Exercise brief
Word for word, repeat every entry that appears below.
= = = = =
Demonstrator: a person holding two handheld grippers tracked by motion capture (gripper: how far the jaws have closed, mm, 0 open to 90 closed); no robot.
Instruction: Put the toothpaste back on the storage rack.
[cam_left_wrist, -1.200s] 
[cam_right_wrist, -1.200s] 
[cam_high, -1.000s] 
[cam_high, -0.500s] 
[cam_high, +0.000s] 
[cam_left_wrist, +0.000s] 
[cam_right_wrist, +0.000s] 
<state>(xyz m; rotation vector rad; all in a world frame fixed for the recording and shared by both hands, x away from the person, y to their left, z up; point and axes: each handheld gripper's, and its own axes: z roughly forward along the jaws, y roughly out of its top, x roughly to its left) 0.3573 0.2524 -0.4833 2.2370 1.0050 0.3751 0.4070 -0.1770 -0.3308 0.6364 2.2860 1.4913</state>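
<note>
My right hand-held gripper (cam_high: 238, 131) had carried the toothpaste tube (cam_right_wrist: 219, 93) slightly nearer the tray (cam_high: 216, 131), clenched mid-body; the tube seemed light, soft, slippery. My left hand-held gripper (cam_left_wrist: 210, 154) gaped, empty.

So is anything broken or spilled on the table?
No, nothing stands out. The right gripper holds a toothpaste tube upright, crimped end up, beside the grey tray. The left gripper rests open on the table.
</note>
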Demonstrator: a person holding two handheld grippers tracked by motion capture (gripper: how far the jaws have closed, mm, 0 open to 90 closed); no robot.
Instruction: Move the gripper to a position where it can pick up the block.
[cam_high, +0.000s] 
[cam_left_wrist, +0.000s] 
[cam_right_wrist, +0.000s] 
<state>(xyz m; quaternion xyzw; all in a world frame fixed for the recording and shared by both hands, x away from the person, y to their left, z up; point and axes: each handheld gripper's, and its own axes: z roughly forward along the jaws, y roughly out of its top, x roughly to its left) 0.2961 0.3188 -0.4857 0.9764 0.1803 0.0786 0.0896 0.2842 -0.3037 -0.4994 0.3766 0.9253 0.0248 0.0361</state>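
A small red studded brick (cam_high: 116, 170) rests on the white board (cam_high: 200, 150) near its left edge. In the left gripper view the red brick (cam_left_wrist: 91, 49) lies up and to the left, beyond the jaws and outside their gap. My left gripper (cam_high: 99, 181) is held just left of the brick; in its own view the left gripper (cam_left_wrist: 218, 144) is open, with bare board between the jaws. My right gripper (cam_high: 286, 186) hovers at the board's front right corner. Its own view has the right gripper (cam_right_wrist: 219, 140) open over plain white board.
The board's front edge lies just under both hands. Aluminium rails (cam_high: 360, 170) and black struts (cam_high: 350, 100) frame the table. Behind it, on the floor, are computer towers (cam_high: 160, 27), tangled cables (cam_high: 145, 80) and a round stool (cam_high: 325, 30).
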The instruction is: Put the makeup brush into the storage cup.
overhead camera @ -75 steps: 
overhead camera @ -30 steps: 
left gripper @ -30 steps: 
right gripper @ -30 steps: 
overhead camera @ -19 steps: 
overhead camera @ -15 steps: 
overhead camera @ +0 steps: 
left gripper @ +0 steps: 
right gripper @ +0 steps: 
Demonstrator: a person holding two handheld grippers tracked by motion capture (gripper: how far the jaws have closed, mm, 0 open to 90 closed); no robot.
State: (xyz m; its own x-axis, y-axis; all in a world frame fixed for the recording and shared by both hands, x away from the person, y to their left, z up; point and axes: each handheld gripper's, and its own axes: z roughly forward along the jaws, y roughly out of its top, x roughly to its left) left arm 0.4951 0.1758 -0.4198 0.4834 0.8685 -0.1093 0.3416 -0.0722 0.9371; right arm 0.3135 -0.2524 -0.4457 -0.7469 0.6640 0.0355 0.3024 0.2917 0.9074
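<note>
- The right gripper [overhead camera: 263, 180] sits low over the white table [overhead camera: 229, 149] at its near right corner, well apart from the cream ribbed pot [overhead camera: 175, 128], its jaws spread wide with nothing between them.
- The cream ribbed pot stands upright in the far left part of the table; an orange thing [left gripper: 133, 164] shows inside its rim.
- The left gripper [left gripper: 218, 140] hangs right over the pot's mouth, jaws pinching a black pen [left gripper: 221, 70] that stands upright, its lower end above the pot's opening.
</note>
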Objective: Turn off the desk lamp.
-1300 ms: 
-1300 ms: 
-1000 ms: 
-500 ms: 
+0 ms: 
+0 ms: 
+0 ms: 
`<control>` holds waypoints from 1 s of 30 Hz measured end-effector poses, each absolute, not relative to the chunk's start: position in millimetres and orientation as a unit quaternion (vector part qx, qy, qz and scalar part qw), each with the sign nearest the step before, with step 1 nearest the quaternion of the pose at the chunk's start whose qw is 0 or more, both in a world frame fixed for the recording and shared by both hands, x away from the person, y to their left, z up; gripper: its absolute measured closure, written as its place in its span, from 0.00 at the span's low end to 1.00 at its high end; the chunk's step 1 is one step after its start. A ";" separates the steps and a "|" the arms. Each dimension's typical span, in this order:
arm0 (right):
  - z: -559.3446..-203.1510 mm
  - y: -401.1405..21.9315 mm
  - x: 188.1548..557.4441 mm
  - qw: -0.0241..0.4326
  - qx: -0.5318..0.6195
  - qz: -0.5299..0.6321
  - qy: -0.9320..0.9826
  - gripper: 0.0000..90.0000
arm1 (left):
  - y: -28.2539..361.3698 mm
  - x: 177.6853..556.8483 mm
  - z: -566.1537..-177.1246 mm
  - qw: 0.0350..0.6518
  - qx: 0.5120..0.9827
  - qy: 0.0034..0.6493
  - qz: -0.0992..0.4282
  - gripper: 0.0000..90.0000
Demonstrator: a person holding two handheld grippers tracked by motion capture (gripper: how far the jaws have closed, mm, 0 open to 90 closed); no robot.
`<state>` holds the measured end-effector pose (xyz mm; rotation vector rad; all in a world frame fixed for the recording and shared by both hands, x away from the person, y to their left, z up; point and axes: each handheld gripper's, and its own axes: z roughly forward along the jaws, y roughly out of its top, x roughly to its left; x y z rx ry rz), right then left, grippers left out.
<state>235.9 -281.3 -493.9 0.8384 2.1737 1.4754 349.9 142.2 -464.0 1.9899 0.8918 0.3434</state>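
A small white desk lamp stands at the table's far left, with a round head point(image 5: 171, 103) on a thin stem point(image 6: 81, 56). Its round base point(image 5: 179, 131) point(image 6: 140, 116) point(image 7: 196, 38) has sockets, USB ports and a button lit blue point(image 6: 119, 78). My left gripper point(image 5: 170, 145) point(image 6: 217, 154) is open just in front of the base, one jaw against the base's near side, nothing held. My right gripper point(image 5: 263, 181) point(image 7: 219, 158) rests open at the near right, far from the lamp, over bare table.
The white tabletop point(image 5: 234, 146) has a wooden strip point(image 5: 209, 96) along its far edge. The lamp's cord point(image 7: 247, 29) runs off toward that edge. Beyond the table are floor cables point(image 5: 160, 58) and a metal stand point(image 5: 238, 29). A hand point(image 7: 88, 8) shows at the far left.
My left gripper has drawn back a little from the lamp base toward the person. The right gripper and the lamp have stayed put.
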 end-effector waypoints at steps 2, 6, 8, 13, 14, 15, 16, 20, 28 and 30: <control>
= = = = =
Task result
Demonstrator: a person holding two handheld grippers tracked by motion capture (gripper: how far the jaws have closed, mm, 0 open to 90 closed); no robot.
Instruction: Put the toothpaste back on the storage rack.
[cam_left_wrist, -1.200s] 
[cam_right_wrist, -1.200s] 
[cam_high, -1.000s] 
[cam_high, -0.500s] 
[cam_high, +0.000s] 
[cam_left_wrist, +0.000s] 
[cam_right_wrist, +0.000s] 
<state>(xyz m; rotation vector rad; all in a world frame fixed for the recording and shared by both hands, x away from the person, y to their left, z up; point and axes: each handheld gripper's, and its own axes: z roughly forward along the jaws, y roughly out of its top, x roughly to its left) 0.3573 0.2524 -0.4833 2.2370 1.0050 0.3751 0.4070 -0.1770 -0.3308 0.6364 2.2860 1.4913</state>
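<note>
My right hand-held gripper (cam_high: 238, 131) had carried the toothpaste tube (cam_right_wrist: 219, 93) slightly nearer the tray (cam_high: 216, 131), clenched mid-body; the tube seemed light, soft, slippery. My left hand-held gripper (cam_left_wrist: 210, 154) gaped, empty.

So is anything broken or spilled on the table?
No, nothing stands out. The right gripper holds a toothpaste tube upright, crimped end up, beside the grey tray. The left gripper rests open on the table.
</note>
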Demonstrator: a person holding two handheld grippers tracked by motion capture (gripper: how far the jaws have closed, mm, 0 open to 90 closed); no robot.
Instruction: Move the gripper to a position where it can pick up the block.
[cam_high, +0.000s] 
[cam_left_wrist, +0.000s] 
[cam_right_wrist, +0.000s] 
<state>(xyz m; quaternion xyzw; all in a world frame fixed for the recording and shared by both hands, x away from the person, y to their left, z up; point and axes: each handheld gripper's, and its own axes: z roughly forward along the jaws, y roughly out of its top, x roughly to its left) 0.2961 0.3188 -0.4857 0.9764 0.1803 0.0786 0.0896 0.2842 -0.3037 -0.4994 0.3766 0.9253 0.0248 0.0361</state>
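A small red studded brick (cam_high: 116, 170) rests on the white board (cam_high: 200, 150) near its left edge. In the left gripper view the red brick (cam_left_wrist: 91, 49) lies up and to the left, beyond the jaws and outside their gap. My left gripper (cam_high: 99, 181) is held just left of the brick; in its own view the left gripper (cam_left_wrist: 218, 144) is open, with bare board between the jaws. My right gripper (cam_high: 286, 186) hovers at the board's front right corner. Its own view has the right gripper (cam_right_wrist: 219, 140) open over plain white board.
The board's front edge lies just under both hands. Aluminium rails (cam_high: 360, 170) and black struts (cam_high: 350, 100) frame the table. Behind it, on the floor, are computer towers (cam_high: 160, 27), tangled cables (cam_high: 145, 80) and a round stool (cam_high: 325, 30).
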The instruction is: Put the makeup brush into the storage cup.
overhead camera @ -75 steps: 
overhead camera @ -30 steps: 
left gripper @ -30 steps: 
right gripper @ -30 steps: 
overhead camera @ -19 steps: 
overhead camera @ -15 steps: 
overhead camera @ +0 steps: 
left gripper @ +0 steps: 
right gripper @ +0 steps: 
Demonstrator: a person holding two handheld grippers tracked by motion capture (gripper: how far the jaws have closed, mm, 0 open to 90 closed); no robot.
State: (xyz m; its own x-axis, y-axis; all in a world frame fixed for the recording and shared by both hands, x away from the person, y to their left, z up; point and axes: each handheld gripper's, and its own axes: z roughly forward along the jaws, y roughly out of its top, x roughly to its left) left arm 0.4951 0.1758 -0.4198 0.4834 0.8685 -0.1093 0.3416 -0.0722 0.9371; right arm 0.3135 -0.2524 -0.4457 -0.7469 0.6640 0.0355 0.3024 0.2917 0.9074
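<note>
- The right gripper [overhead camera: 263, 180] sits low over the white table [overhead camera: 229, 149] at its near right corner, well apart from the cream ribbed pot [overhead camera: 175, 128], its jaws spread wide with nothing between them.
- The cream ribbed pot stands upright in the far left part of the table; an orange thing [left gripper: 133, 164] shows inside its rim.
- The left gripper [left gripper: 218, 140] hangs right over the pot's mouth, jaws pinching a black pen [left gripper: 221, 70] that stands upright, its lower end above the pot's opening.
</note>
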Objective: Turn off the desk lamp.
-1300 ms: 
-1300 ms: 
-1000 ms: 
-500 ms: 
+0 ms: 
+0 ms: 
+0 ms: 
`<control>` holds waypoints from 1 s of 30 Hz measured end-effector poses, each absolute, not relative to the chunk's start: position in millimetres and orientation as a unit quaternion (vector part qx, qy, qz and scalar part qw), each with the sign nearest the step before, with step 1 nearest the quaternion of the pose at the chunk's start whose qw is 0 or more, both in a world frame fixed for the recording and shared by both hands, x away from the person, y to their left, z up; gripper: its absolute measured closure, written as its place in its span, from 0.00 at the span's low end to 1.00 at its high end; the chunk's step 1 is one step after its start. A ";" separates the steps and a "|" the arms. Each dimension's typical span, in this order:
arm0 (right):
  - z: -559.3446..-203.1510 mm
  - y: -401.1405..21.9315 mm
  - x: 188.1548..557.4441 mm
  - qw: -0.0241..0.4326
  - qx: -0.5318..0.6195
  - qz: -0.5299..0.6321
  - qy: -0.9320..0.9826
  - gripper: 0.0000..90.0000
arm1 (left):
  - y: -28.2539..361.3698 mm
  - x: 177.6853..556.8483 mm
  - z: -566.1537..-177.1246 mm
  - qw: 0.0350..0.6518
  - qx: 0.5120..0.9827
  - qy: 0.0034..0.6493
  - qz: -0.0992..0.4282
  - gripper: 0.0000..90.0000
Demonstrator: a person holding two handheld grippers tracked by motion capture (gripper: how far the jaws have closed, mm, 0 open to 90 closed); no robot.
`<state>` holds the measured end-effector pose (xyz mm; rotation vector rad; all in a world frame fixed for the recording and shared by both hands, x away from the person, y to their left, z up; point and axes: each handheld gripper's, and its own axes: z roughly forward along the jaws, y roughly out of its top, x roughly to its left; x y z rx ry rz), right then left, grippers left out.
<state>235.9 -281.3 -493.9 0.8384 2.1737 1.4754 349.9 142.2 -464.0 1.9899 0.8918 0.3434</state>
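A small white desk lamp stands at the table's far left, with a round head point(image 5: 171, 103) on a thin stem point(image 6: 81, 56). Its round base point(image 5: 179, 131) point(image 6: 140, 116) point(image 7: 196, 38) has sockets, USB ports and a button lit blue point(image 6: 119, 78). My left gripper point(image 5: 170, 145) point(image 6: 217, 154) is open just in front of the base, one jaw against the base's near side, nothing held. My right gripper point(image 5: 263, 181) point(image 7: 219, 158) rests open at the near right, far from the lamp, over bare table.
The white tabletop point(image 5: 234, 146) has a wooden strip point(image 5: 209, 96) along its far edge. The lamp's cord point(image 7: 247, 29) runs off toward that edge. Beyond the table are floor cables point(image 5: 160, 58) and a metal stand point(image 5: 238, 29). A hand point(image 7: 88, 8) shows at the far left.
My left gripper has drawn back a little from the lamp base toward the person. The right gripper and the lamp have stayed put.
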 end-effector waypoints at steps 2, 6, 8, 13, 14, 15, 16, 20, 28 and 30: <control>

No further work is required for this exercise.